Friday, December 28, 2007

Holy Innocents and the Dark Side of Christmas

Today, three days after Christmas, is the Feast of the Holy Innocents, those babies Herod murdered in order to murder the Christchild.

It is not a very Christmasy feast day, is it. Or is it?

For decades, American culture has told us we should be happy, happy, HAPPY!! at Christmas. Andy Williams singing “It’s the most wonderful time of the year” and all that. But Christmas has a dark side. And one cannot fully get Christmas if one ignores that darkness.

We might consider it an awful thing if we spend Christmas in a place we do not want to be, whether that be away from family -- or with certain family. But Joseph and Mary spent that first Christmas in a place they would not be, far away from home because of the decree of a distant emperor. Then once at their destination, they were crowded out, to which many can also relate.

A dark side of Christmas I’ve come to notice for the first time in any significant way this Christmas season is the celebration of Adam’s Fall. Now the Fall doesn’t seem something to celebrate. But if there is no Fall, there is likely no Incarnation, no Christmas. For to save us from the Fall is why Jesus came. So traditional festivities include reading the Genesis account of the Fall during services of Nine Lessons and Carols and songs calling us to “Remember Adam’s Fall.” The Fall is virtually embraced.

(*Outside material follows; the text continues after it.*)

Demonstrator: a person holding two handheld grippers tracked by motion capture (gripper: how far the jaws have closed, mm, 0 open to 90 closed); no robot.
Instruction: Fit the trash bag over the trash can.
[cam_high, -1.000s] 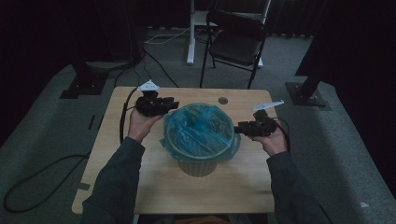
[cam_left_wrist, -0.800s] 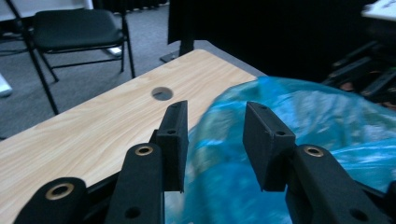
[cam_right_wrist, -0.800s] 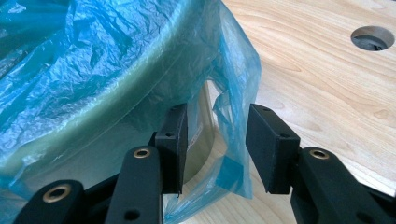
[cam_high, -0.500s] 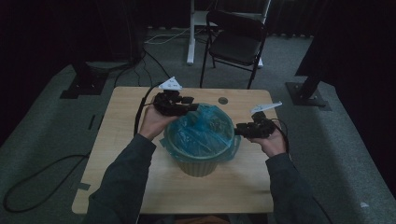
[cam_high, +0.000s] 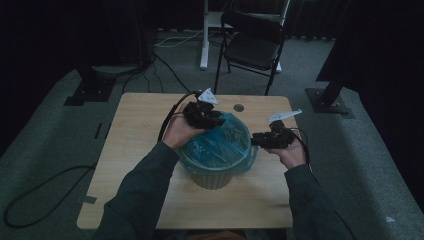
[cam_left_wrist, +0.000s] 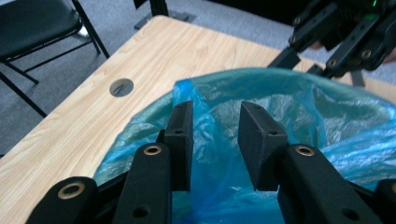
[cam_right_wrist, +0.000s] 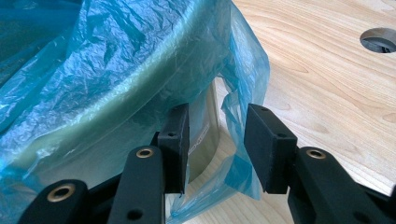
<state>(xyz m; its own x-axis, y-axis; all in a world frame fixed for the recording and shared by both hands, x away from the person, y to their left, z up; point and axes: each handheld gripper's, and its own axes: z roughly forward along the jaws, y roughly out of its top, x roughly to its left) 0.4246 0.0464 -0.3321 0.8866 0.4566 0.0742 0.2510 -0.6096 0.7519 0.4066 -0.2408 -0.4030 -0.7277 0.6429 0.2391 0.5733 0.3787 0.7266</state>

Other songs remind us of the death the Christchild would eventually suffer for us. The Seven Joys of Mary contains this jarring verse:

The next good joy that Mary had,
It was the joy of six
To see her own son Jesus,
Upon the Crucifix.


That doesn’t sound like Christmas joy. But if one separates the Incarnation from the Crucifixion, one doesn’t fully get Christmas or Christianity for that matter.

And both the Incarnation of Bethlehem and the Redemption of Calvary were so world changing, the forces of evil did their worst to short-circuit God’s plan, to snuff out the Christchild before his work was complete. And in that evil, the Holy Innocents were slaughtered.

Yes, not very Christmasy. But what passes for Christmasy in our culture is hardly Christmas. To franticly ignore the dark side of Christmas in strenuous efforts to be happy (or else) is to miss out on what Christmas is about. To understand, and fully appreciate, the “tidings of great joy,” we must understand they were, and are, proclaimed in the darkness.

May you have a blessed Feast of the Holy Innocents.

1 comment:

Anonymous said...

Our rector consistently says that Christmas and Easter are "bookends"...that one makes no sense without the other. Your take on Holy Innocents points out another facet...thanks.